» Task statement: Check every line of the data below for "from". Copy each one that has it.

» Recorded information:
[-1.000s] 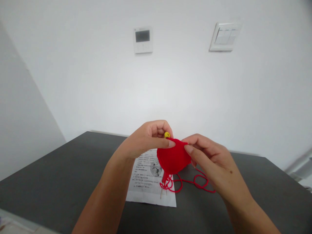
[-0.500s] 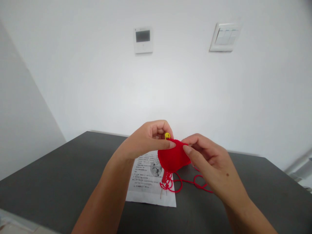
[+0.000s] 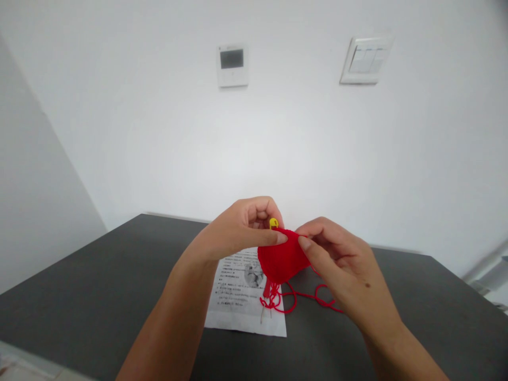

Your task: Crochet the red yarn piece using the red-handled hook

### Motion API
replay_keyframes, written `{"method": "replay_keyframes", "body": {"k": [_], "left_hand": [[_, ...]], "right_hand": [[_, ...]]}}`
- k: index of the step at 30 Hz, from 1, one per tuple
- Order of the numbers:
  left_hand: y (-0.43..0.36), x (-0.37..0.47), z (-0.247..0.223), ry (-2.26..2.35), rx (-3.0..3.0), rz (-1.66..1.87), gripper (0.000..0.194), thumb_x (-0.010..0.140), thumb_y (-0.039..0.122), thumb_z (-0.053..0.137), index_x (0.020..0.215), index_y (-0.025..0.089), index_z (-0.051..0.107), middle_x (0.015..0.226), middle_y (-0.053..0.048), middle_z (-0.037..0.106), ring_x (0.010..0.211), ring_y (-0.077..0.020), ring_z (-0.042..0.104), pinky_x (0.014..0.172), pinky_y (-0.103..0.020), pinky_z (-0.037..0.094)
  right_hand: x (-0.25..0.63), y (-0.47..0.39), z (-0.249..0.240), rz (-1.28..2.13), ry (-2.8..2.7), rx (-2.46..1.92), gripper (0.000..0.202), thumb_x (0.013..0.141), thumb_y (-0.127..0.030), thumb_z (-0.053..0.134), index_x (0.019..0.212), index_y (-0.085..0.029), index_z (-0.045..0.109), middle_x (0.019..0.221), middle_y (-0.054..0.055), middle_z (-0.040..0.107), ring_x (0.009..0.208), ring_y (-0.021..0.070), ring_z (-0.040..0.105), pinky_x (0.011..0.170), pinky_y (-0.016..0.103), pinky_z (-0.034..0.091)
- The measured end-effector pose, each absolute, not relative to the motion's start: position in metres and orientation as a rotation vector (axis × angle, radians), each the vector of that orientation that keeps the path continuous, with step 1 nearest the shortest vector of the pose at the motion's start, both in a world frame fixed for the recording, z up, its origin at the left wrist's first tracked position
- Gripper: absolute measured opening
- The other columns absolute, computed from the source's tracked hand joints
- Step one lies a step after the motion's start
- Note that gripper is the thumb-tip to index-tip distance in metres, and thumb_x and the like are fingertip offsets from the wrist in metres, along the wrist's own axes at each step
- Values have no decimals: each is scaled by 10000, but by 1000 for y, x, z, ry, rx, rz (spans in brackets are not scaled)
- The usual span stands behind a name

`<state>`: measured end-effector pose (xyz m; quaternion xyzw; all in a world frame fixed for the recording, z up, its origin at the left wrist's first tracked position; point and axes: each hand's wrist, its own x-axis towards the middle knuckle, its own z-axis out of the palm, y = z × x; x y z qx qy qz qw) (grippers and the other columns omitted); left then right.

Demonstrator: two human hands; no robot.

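A white wall [image 3: 254,148] rises behind the dark tabletop [image 3: 119,275], where a printed sheet [image 3: 234,296] lies partly hidden by the left hand [image 3: 242,225]. That hand's fingers pinch the upper left of the red piece [image 3: 280,262], raised above the tabletop, while the right hand's [image 3: 341,259] fingers grip its right edge. Red yarn [image 3: 273,301] loops across sheet and tabletop below, and a yellow clip [image 3: 273,223] shows at the red piece's top edge.

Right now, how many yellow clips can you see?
1: a yellow plastic clip at the top edge of the rounded red fabric piece, beside the left hand; others may hide behind.
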<state>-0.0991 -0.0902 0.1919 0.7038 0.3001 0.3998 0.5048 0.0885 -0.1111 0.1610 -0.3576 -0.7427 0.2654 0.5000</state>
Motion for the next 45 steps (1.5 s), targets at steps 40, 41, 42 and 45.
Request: {"method": "replay_keyframes", "body": {"k": [40,41,42,45], "left_hand": [[-90,-99,191,739,1670,964,151,719,186,693,735,155,545,619,46,567,545,-55,471,533,-190,349],[-90,-99,191,737,1670,963,150,719,186,692,735,156,546,620,46,569,547,-56,474,534,-190,351],[-90,-99,191,736,1670,962,151,718,187,693,734,156,546,624,44,572,550,-57,478,535,-191,354],[-89,-98,190,739,1663,958,154,712,188,695,732,156,545,634,39,580,555,-60,490,536,-193,362]], "right_hand": [[87,-110,160,769,-1724,-820,118,870,-258,553,793,-198,621,627,-18,614,535,99,504,492,199,387],[87,-110,160,762,-1727,-821,122,872,-258,549,792,-199,620,627,-18,610,534,99,500,492,200,384],[87,-110,160,755,-1730,-823,126,874,-256,545,791,-199,621,629,-17,607,535,100,498,491,202,382],[89,-110,159,739,-1735,-832,138,874,-246,536,776,-196,618,638,-12,600,544,103,494,497,207,380]]}}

» Exercise output:
- k: index of the step at 30 Hz, from 1, one per tuple
- The other columns absolute, computed from the source's tracked hand joints
- Note that gripper is the thumb-tip to index-tip distance in metres, and thumb_x and the like are fingertip offsets from the wrist in metres, along the wrist's own axes at each step

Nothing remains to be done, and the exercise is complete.